My main findings are summarized below:
- Higher test scores for the dialogue students. Each question that assessed learning had a higher score for the dialogue group that was statistically significant (95% confidence interval) compared to the lecture group.
- Enhanced perceived learning and application of knowledge for the dialogue students. The survey questions about perceived learning and application of content also exhibited higher scores that were statistically significant for the dialogue group.
- Comments from dialogue students supported the quantitative results. The qualitative portion of the survey questions supported the quantitative results and showed that the dialogue students could remember more concepts and apply these concepts to their lives.
- Dialogue students were more engaged. Three out of the five engagement-related survey questions revealed statistically significantly higher scores for the dialogue students. The qualitative data also supported increased engagement for these students.

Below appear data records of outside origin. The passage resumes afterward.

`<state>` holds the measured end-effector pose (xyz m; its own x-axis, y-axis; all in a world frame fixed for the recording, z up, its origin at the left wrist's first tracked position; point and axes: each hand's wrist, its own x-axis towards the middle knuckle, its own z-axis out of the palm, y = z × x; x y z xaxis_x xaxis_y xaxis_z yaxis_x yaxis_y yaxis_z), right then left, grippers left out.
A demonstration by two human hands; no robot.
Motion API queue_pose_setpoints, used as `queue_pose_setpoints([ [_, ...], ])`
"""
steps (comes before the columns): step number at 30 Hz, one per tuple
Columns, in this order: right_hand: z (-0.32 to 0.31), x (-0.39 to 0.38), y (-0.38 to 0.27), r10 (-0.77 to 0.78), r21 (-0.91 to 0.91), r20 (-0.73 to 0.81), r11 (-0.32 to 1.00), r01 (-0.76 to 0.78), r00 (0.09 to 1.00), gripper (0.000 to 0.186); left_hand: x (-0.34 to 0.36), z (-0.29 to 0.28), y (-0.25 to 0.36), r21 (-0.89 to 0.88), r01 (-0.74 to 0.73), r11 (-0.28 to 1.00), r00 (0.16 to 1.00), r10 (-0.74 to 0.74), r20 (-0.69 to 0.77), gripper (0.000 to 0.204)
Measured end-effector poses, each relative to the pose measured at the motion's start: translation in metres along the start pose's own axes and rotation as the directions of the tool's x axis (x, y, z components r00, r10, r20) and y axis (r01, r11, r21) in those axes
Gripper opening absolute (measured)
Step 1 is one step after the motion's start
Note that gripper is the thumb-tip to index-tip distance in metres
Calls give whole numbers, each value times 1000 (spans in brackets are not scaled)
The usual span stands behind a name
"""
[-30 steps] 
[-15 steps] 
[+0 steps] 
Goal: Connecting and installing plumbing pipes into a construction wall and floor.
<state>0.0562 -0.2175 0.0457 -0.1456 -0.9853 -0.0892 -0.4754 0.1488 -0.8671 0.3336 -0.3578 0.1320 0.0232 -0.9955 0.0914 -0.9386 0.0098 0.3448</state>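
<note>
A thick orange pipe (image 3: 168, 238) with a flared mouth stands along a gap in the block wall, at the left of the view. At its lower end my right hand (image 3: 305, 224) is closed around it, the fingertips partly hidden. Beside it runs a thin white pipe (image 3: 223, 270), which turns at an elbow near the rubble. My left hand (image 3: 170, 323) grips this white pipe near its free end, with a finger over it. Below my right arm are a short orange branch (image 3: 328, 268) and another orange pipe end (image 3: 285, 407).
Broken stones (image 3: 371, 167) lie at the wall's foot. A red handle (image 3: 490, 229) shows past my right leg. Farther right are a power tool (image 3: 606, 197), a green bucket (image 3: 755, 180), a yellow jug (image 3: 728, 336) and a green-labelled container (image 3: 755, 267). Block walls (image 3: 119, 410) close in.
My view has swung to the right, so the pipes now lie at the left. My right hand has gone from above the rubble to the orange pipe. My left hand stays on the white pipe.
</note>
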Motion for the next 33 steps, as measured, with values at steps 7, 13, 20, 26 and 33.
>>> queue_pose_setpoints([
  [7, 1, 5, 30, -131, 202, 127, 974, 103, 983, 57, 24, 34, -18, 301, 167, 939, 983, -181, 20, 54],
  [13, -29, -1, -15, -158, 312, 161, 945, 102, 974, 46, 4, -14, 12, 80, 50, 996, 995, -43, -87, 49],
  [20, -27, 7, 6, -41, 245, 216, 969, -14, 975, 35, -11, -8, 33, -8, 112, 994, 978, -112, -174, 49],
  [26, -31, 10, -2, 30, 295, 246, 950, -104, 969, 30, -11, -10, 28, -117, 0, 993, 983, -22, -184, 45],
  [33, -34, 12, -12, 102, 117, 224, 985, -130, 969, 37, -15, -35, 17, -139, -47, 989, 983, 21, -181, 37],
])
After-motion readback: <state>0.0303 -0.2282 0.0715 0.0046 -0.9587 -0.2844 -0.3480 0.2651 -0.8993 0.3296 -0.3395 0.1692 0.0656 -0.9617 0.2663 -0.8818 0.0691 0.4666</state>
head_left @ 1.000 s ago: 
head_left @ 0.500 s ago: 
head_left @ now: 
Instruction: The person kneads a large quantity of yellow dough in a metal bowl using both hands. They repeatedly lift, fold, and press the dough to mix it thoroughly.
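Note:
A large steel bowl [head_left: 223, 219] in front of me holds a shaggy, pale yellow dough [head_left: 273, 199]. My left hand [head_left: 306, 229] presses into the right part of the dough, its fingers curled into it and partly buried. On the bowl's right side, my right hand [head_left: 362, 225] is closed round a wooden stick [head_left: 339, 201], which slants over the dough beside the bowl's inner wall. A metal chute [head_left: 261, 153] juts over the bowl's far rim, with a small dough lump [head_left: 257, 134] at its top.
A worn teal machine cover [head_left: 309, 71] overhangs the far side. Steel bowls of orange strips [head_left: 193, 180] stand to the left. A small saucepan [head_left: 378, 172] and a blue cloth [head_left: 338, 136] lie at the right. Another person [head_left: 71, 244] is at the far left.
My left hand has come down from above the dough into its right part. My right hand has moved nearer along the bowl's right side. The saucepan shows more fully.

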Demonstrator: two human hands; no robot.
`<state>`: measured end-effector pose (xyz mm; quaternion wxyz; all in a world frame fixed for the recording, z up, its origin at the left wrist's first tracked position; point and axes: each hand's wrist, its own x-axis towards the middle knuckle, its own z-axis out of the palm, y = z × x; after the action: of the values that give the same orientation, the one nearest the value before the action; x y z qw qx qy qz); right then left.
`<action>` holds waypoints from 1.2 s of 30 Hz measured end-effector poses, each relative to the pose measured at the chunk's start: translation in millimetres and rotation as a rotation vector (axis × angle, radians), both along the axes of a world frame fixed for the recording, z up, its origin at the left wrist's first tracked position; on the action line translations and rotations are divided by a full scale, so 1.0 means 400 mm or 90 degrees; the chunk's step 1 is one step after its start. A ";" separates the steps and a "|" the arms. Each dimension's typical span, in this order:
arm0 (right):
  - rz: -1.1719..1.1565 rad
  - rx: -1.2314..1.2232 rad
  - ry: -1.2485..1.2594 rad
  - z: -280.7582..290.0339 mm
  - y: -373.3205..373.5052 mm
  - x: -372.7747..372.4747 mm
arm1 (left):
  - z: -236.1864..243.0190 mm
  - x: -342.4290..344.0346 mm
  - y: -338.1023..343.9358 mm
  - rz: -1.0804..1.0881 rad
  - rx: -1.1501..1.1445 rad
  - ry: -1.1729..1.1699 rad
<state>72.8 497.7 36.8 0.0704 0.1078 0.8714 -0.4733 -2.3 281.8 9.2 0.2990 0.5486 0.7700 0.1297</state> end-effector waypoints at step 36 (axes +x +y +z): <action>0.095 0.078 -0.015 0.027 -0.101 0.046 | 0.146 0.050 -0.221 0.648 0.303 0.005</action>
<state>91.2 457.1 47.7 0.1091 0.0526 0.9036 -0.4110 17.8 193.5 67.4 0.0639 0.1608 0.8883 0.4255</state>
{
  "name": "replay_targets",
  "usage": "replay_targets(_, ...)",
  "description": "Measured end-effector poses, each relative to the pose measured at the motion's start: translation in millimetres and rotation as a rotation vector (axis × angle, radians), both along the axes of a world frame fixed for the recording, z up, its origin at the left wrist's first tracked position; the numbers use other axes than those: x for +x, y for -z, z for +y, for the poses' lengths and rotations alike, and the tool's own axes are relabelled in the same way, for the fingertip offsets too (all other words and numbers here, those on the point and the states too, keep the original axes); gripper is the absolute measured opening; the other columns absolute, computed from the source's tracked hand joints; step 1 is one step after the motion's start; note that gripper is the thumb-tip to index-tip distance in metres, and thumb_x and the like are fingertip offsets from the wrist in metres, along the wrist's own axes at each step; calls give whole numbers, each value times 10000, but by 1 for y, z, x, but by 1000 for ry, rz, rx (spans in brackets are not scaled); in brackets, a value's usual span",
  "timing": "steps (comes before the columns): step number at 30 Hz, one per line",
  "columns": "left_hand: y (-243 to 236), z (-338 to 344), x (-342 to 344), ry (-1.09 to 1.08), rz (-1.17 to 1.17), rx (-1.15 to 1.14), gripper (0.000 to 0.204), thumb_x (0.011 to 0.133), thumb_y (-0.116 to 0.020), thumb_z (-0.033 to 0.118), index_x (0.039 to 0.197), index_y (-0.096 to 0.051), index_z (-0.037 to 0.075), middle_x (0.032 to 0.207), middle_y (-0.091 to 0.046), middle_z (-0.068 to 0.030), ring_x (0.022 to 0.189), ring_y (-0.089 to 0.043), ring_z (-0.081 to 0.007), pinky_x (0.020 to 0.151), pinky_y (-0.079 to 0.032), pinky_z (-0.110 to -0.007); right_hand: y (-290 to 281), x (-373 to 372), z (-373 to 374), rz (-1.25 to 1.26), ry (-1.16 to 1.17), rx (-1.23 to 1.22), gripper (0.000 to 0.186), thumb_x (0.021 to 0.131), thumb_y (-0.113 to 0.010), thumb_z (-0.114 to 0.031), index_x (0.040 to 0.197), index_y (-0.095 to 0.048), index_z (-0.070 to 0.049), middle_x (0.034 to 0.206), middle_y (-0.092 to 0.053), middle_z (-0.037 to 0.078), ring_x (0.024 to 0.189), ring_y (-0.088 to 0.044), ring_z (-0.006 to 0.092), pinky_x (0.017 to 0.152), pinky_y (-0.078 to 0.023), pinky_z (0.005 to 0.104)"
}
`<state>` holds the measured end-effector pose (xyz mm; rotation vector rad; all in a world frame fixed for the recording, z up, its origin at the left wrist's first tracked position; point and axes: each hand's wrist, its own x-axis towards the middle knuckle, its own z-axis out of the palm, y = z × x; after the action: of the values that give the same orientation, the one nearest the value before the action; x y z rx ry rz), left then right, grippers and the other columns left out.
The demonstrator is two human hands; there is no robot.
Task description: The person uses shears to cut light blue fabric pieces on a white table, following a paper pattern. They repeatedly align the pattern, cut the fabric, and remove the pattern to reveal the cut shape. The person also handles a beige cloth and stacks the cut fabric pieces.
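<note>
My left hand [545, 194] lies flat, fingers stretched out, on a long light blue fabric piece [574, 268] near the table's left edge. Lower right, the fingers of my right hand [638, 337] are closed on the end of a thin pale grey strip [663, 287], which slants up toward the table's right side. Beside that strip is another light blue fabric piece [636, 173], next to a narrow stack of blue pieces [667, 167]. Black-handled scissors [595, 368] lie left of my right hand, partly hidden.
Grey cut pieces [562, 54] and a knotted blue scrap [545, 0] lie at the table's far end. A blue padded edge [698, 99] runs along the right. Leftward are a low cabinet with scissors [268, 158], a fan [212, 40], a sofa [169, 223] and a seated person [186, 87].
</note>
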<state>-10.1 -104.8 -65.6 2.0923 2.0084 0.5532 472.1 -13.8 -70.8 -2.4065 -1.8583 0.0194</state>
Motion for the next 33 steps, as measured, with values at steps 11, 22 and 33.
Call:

- Dialogue students were more interested in learning about the weather. Interest in specific meteorological topics did not change significantly for either group of students; however, dialogue students exhibited a higher interest in learning about meteorology.
- Dialogue students found more meaning in applying meteorology to their lives. Neither group found the learning events markedly meaningful, although more students from the dialogue group found pronounced meaning centered on applying meteorological knowledge to their lives.
Overall, active engagement in the dialogue approach allowed students to become absorbed and interested in learning about the weather. This enhanced engagement most likely contributed to the resulting higher learning. These results indicate that dialogue education has a great potential for helping students learn meteorology and other STEM disciplines. Dialogue education can help students become better-informed citizens in a world with a changing climate.
For more details, check out my dissertation titled: “Exploring Meteorology Education in Community College: Lecture-Based Instruction and Dialogue-Based Group Learning.”
What research have you done or read that other readers may be interested in reading and knowing about?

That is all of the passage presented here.